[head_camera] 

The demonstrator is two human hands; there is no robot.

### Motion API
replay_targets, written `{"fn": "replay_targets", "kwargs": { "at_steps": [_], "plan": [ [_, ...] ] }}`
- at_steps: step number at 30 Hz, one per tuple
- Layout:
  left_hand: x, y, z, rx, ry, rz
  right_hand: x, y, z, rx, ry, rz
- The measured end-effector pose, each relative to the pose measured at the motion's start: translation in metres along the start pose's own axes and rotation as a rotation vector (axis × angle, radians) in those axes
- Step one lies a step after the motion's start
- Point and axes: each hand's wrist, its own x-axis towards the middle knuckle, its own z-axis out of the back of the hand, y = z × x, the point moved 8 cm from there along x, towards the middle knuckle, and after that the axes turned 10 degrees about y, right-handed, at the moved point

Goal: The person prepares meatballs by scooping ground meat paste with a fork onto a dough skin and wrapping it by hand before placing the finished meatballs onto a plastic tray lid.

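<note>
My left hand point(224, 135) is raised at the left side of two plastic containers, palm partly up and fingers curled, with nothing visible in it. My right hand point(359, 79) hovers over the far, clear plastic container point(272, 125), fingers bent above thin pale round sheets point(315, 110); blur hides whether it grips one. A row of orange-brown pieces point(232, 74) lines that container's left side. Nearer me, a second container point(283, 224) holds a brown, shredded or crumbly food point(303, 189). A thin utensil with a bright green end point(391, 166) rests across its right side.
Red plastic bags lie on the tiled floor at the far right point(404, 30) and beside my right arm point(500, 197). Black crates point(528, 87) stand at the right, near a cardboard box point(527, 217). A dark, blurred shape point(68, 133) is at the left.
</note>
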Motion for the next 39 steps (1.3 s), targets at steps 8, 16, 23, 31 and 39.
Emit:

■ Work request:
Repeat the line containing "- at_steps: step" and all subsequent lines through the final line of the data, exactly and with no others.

■ Solution to this problem:
- at_steps: step number at 30 Hz, one per tuple
- Layout:
  left_hand: x, y, z, rx, ry, rz
  right_hand: x, y, z, rx, ry, rz
- The measured end-effector pose, each relative to the pose measured at the motion's start: translation in metres along the start pose's own axes and rotation as a rotation vector (axis × angle, radians) in those axes
- Step one lies a step after the motion's start
- Point and axes: each hand's wrist, its own x-axis towards the middle knuckle, its own z-axis out of the back of the hand, y = z × x, the point moved 8 cm from there along x, towards the middle knuckle, and after that the axes turned 10 degrees about y, right-handed, at the moved point

Goal: The person prepares meatballs by scooping ground meat paste with a fork onto a dough skin and wrapping it by hand before placing the finished meatballs onto a plastic tray lid.

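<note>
My left hand point(224, 135) is raised at the left side of two plastic containers, palm partly up and fingers curled, with nothing visible in it. My right hand point(359, 79) hovers over the far, clear plastic container point(272, 125), fingers bent above thin pale round sheets point(315, 110); blur hides whether it grips one. A row of orange-brown pieces point(232, 74) lines that container's left side. Nearer me, a second container point(283, 224) holds a brown, shredded or crumbly food point(303, 189). A thin utensil with a bright green end point(391, 166) rests across its right side.
Red plastic bags lie on the tiled floor at the far right point(404, 30) and beside my right arm point(500, 197). Black crates point(528, 87) stand at the right, near a cardboard box point(527, 217). A dark, blurred shape point(68, 133) is at the left.
</note>
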Motion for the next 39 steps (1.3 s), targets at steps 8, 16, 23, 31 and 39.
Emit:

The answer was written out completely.